Mohammed Fahmi s’est ainsi rendu à Shedra dans le Aakar, puis dans la Békaa-Hermel au niveau de Mastaba dans les hauteurs de Qaa. Sur place il a noté que le problème de contrebande au niveau des frontières entre le Liban et la Syrie remonte déjà à avant 1975.

Les différents responsables militaires des zones lui ont également détaillé la situation actuelle alors que l’Armée Libanaise a réussi à arrêter 14 contrebandiers pour la seule journée d’hier et saisi 67 000 litres de carburant.

Il s’agit de la saisie de produits subventionnés au Liban la plus importante ces dernières semaines. 

En dépit d’une augmentation du prix de l’essence plus de 50 % au Liban , un bidon d’essence coûte trois dollars environ alors qu’au Syrie, le même bidon coûterait entre 7 à 13 dollars. Cette différence intervient en raison du programme de subvention de la Banque du Liban.

Les autorités libanaises tentent ainsi de contrôler les trafics de produits subventionnés alors que le programme devrait s’achever d’ici juin prochain faute de réserves monétaires disponibles côté Banque du Liban.

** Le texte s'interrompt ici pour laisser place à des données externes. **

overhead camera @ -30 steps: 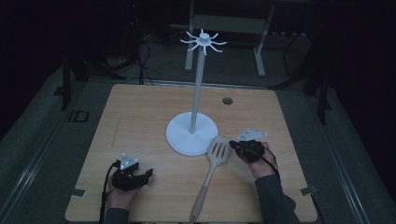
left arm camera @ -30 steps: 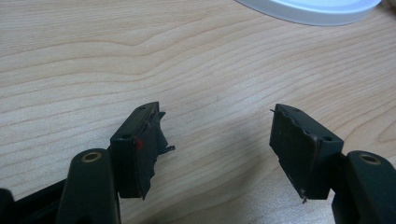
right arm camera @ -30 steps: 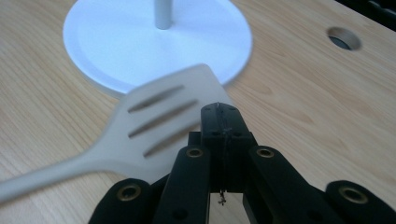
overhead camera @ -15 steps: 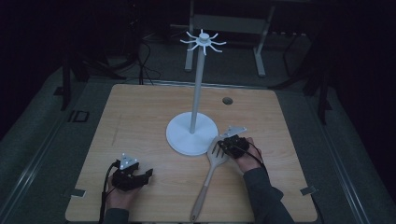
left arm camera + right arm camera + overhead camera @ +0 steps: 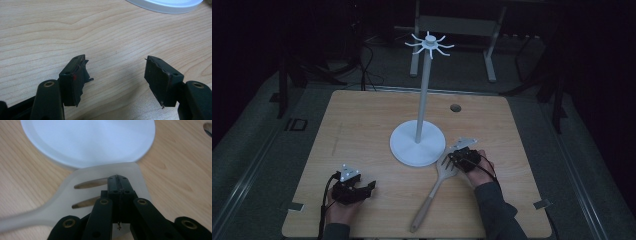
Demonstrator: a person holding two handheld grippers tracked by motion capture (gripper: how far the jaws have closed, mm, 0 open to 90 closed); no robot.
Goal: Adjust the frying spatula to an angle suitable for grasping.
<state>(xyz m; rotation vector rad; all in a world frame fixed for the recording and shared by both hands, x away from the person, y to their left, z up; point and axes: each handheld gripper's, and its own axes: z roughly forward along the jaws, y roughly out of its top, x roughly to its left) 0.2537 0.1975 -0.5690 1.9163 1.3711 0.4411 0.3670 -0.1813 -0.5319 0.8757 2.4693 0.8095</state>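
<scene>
From the high view, a pale wooden worktop (image 5: 362, 130) sits in a dark room, grey floor around it and a metal frame behind. A white stand (image 5: 417, 144) rises from a round base near the worktop's middle, its hooked crown high above. The spatula (image 5: 437, 187) lies just right of that base, head almost touching the base rim, handle slanting toward the near edge. The right gripper (image 5: 454, 158) rests over the spatula head, right of the stand. The left gripper (image 5: 368, 186) sits well left of the stand, near the front edge, with bare wood all round it. In the left gripper view, the jaws stand released and wide over bare worktop, the stand's base rim (image 5: 165, 4) beyond. In the right gripper view, the right gripper (image 5: 118, 178) is clenched with nothing between its jaws, its tip above the slotted spatula (image 5: 82, 192) head, the stand's base (image 5: 87, 140) just behind.
</scene>
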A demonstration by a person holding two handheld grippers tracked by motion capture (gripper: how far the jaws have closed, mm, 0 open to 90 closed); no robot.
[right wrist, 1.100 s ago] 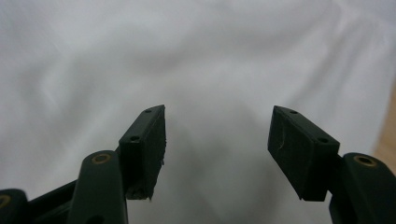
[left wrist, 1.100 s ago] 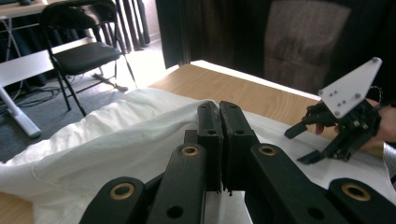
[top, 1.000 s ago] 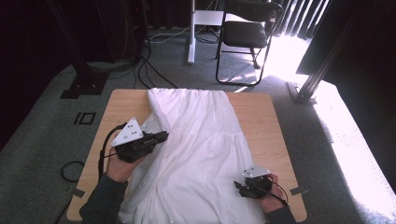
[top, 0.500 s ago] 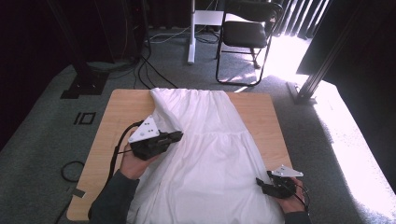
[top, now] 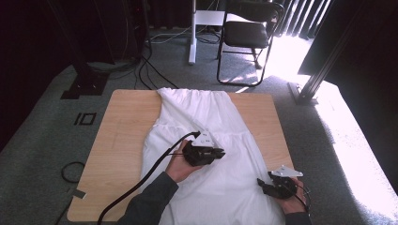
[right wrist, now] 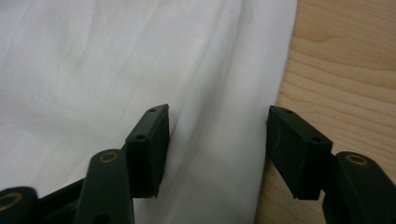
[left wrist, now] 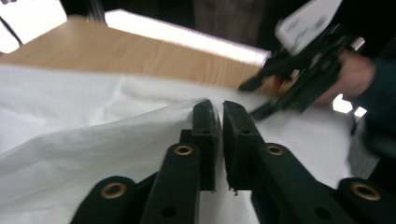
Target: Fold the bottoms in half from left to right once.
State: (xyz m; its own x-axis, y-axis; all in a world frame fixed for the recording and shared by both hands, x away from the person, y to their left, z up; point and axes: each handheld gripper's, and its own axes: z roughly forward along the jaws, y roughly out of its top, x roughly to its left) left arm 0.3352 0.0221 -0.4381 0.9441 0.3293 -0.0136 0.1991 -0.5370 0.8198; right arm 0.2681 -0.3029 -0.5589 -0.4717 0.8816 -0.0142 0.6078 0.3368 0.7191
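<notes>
A white dress (top: 206,154) is lying spread along the middle of the bench (top: 117,140), hem end toward the person. The left hand-held gripper (top: 220,152) is hovering over the dress's middle, a fold draped against its jaws, which have just been parting to a narrow gap with no cloth seen between them. The right hand-held gripper (right wrist: 217,140) is sitting released astride the dress's right edge, jaws just narrowing; it should be pinching the edge cleanly, without dragging.
</notes>
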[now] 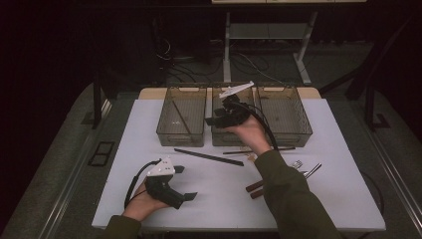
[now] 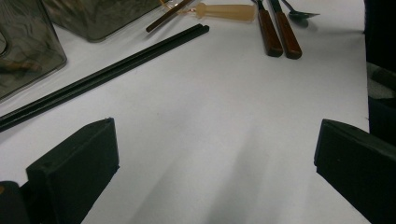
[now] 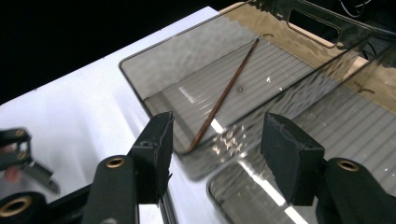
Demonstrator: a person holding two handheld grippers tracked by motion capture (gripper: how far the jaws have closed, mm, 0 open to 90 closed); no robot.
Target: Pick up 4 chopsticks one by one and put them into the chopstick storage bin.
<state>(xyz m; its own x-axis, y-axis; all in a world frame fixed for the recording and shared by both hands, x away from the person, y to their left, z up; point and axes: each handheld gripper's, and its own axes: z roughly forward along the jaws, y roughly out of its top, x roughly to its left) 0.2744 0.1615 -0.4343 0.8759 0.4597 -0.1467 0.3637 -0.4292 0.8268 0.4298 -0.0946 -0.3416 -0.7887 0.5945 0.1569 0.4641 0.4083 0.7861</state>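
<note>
My right gripper hovers over the middle smoked plastic bin, held in a hand with its jaws pointing left. In the right gripper view this gripper is open with nothing between its jaws, looking down at the left bin, where a single brown chopstick lies on the floor. My left gripper rests low at the table's front left, open and empty. The left gripper view has it facing a pair of black chopsticks lying on the white table.
A third bin stands to the right of the other two. Black chopsticks and a brown stick lie in front of the bins. Brown-handled cutlery, a fork and a beige handle lie near the right forearm.
</note>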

Le coût du programme était de 700 millions de dollars durant la période précédentes à la crise actuelle. Il est tombé à 500 millions de dollars actuellement, soit 6 milliards de dollars par an dont 3 milliards de dollars pour les carburants seulement. Des interrogations portent également sur la réalité des 16 milliards de dollars de réserves brutes de la Banque du Liban principalement constituées par les sommes disponibles par les 15% de réserves obligatoires sur les dépôts bancaires. 

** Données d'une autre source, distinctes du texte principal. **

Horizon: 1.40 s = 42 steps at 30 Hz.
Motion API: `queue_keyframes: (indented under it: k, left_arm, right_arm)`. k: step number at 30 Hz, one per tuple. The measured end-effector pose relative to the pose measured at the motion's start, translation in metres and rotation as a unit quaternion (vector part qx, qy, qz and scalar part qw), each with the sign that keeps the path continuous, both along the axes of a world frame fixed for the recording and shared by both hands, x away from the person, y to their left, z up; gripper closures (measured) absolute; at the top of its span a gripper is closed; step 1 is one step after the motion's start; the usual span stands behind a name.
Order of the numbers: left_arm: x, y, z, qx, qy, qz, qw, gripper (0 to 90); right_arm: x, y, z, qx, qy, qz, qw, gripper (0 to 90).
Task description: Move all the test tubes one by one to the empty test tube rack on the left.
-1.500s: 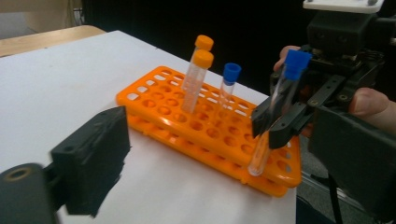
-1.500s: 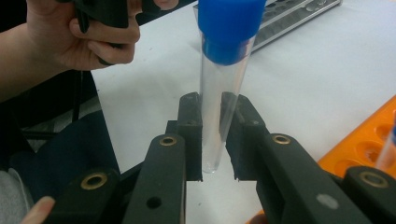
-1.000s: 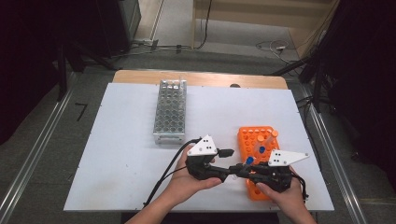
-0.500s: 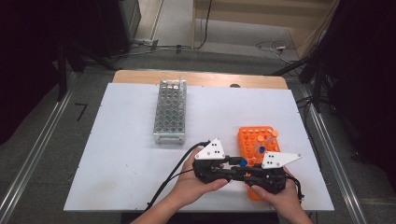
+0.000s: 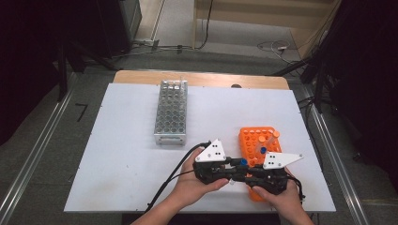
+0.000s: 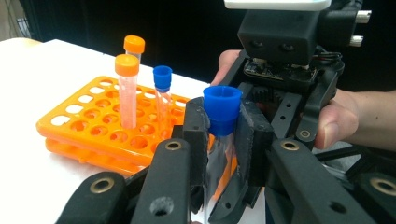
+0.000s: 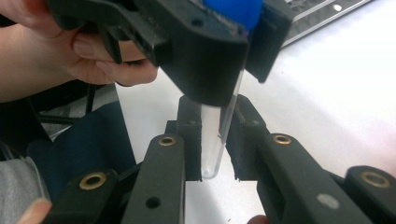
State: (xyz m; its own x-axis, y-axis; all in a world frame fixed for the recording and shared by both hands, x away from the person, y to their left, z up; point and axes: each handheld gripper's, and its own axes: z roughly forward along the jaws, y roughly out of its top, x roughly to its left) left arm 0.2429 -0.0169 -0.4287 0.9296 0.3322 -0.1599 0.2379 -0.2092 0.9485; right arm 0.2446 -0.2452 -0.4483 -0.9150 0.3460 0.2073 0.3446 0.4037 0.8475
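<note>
A clear tube with a blue cap [image 6: 222, 107] stands upright between my two grippers, which face each other just in front of the orange rack [image 5: 253, 138]. My left gripper [image 6: 223, 126] is shut on the cap; its jaws have just been closing with the tube between them. My right gripper [image 7: 215, 135] is shut on the tube's lower body [image 7: 212, 154], with the rounded bottom clear of the table. In the high view the left gripper [image 5: 237, 165] and right gripper [image 5: 248, 172] meet at the blue cap [image 5: 243, 162].
The orange rack [image 6: 84, 126] holds two orange-capped tubes [image 6: 126, 88] and one blue-capped tube [image 6: 162, 93]. A metal rack [image 5: 171, 112] stands at the back middle of the white table [image 5: 131, 154]. Cables trail from the grippers toward the front edge.
The left gripper's jaws have closed onto the tube's blue cap. Both hands have stayed nearly where they were, and the right gripper keeps its hold on the tube.
</note>
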Motion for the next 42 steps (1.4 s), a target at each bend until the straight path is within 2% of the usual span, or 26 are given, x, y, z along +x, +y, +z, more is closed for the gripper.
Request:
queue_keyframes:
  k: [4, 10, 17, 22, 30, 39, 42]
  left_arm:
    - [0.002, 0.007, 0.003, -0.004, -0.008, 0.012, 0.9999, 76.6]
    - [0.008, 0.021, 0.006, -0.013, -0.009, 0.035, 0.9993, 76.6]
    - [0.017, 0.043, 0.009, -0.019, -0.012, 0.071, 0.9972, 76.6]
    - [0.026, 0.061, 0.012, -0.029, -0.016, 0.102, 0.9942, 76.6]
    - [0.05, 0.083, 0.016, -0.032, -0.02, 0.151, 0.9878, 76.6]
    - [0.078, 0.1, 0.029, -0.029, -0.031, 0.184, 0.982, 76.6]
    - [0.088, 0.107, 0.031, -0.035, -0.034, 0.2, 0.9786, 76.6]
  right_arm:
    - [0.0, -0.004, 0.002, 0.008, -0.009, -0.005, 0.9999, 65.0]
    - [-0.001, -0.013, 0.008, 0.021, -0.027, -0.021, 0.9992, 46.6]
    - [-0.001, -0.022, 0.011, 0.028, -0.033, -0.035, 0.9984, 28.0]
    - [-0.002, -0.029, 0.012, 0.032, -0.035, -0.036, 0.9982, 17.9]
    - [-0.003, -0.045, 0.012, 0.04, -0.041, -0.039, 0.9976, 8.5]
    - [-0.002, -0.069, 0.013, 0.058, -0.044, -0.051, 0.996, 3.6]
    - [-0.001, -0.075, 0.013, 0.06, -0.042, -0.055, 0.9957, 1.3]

La mise en place d’un programme de cartes prépayées serait cependant tributaire de l’approbation par le parlement puisqu’il s’agirait alors d’un prêt annuel pour un montant d’un milliard de dollar de la Banque du Liban contre 6 actuellement. Ce programme serait à destination de 800 000 familles maintenant.

En effet, plus de 65 % de la population se trouverait aujourd’hui vivant en dessous du seuil de pauvreté, soit avec moins de 6 dollars par jour. Le taux d’inflation aurait même atteint 155 % au cours de l’année 2020, les prix de certains produits essentiels mais non subventionnés ayant même atteint une hausse de 400%, alors que la livre libanaise aurait perdu plus de 90% de sa valeur depuis octobre 2019. 

La création de ce programme de filet de sauvetage visant à remplacer le programme de subvention a été adopté par le parlement libanais le 12 mars dernier et signé par le Président de la République le 8 avril avant d’être publié dans le journal officiel. 

Ce programme vise à mettre en place une carte de paiement prépayée qui serait ainsi remise aux foyers vulnérables à la crise économique. Elles recevraient ainsi 100 000 Livres par mois par personne environ durant un an, souhaitait la Banque du Liban alors que la Banque Mondiale avait indiqué exiger que ces sommes soient rendues disponibles au taux réel de la monnaie locale.

50% du programme de subvention aux carburants 

Les carburants représentent à eux seuls, 50% du programme de subvention de la Banque du Liban a indiqué le ministre sortant de l’énergie. En dépit d’une augmentation du prix de l’essence plus de 50 % au Liban, un bidon d’essence coûte trois dollars environ alors qu’au Syrie, le même bidon coûterait entre 7 à 13 dollars, amenant à un trafic entre les 2 pays.